» ABOUT THIS TASK:
Whenever a line in the entries includes the word "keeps", copy that line out.

» INFORMATION PROVIDED:
= Beginning of Section =
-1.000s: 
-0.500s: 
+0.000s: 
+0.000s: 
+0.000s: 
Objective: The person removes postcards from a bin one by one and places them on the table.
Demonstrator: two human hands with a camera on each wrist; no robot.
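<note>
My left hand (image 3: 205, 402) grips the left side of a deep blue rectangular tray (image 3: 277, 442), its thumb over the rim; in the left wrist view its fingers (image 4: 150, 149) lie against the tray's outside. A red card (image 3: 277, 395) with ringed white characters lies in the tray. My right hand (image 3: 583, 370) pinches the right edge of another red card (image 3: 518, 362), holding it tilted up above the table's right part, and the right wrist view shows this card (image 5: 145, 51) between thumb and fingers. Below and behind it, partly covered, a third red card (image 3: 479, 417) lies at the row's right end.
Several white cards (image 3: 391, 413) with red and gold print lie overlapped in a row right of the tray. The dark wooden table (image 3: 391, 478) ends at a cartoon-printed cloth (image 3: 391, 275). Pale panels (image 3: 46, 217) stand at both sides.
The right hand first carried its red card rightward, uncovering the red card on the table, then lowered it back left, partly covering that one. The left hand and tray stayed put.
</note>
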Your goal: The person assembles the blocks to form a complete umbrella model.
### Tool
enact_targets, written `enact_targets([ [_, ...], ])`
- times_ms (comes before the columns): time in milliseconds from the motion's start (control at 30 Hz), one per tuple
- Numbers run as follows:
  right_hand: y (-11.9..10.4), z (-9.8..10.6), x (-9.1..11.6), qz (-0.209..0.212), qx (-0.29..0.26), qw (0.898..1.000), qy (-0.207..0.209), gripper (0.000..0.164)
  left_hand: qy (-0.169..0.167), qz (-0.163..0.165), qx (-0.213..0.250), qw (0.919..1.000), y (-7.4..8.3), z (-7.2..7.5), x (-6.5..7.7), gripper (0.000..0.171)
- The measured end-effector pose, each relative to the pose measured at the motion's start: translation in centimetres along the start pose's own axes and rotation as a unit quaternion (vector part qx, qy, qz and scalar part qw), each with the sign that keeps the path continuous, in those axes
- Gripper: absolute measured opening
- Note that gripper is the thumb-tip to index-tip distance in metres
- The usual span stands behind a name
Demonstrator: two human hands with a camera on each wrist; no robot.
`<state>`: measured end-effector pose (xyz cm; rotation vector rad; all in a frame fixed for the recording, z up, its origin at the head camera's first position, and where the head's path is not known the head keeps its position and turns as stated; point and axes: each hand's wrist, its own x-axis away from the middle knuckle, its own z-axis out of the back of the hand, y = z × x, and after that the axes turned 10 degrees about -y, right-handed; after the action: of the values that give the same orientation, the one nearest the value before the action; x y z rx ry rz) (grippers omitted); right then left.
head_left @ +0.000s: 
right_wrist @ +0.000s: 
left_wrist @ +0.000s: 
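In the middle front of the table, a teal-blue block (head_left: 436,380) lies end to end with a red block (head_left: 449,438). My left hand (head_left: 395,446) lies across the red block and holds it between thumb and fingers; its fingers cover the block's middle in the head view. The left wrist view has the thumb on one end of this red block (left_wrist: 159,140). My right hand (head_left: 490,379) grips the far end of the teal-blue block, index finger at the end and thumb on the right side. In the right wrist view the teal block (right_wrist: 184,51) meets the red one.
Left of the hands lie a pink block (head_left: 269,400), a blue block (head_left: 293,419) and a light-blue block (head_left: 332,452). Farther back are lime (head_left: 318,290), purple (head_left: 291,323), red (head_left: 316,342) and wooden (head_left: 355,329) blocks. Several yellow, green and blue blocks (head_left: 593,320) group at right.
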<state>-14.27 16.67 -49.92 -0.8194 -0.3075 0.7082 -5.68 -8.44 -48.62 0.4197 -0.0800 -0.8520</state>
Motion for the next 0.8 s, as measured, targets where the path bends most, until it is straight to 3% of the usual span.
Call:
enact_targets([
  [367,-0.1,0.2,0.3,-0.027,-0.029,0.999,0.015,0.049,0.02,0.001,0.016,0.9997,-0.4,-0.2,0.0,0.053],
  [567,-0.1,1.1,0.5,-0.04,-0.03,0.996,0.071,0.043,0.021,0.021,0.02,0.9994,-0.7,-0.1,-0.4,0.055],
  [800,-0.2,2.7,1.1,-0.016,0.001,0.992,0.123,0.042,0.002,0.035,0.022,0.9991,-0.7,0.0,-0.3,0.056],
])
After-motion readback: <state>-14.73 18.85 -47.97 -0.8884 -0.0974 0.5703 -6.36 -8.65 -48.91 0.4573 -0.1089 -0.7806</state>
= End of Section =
» SOLUTION TO THE PROBLEM:
- The measured end-effector pose, each relative to the pose measured at the motion's start: translation in centimetres along the start pose's own axes and rotation as a unit quaternion (vector part qx, qy, qz and scalar part qw), each with the sign that keeps the path continuous, in those axes
`<state>`: measured end-effector pose (xyz cm; rotation vector rad; all in a frame fixed for the recording, z up, its origin at the head camera's first position, and where the head's path is not known the head keeps its position and turns as stated; point and axes: each hand's wrist, its own x-axis away from the middle knuckle, its own z-axis out of the back of the hand, y = z × x, and after that the axes turned 10 degrees about -y, right-handed; after the action: of the values that give the same orientation, the one nearest the value before the action; x y z rx ry rz) (grippers omitted); right then left.

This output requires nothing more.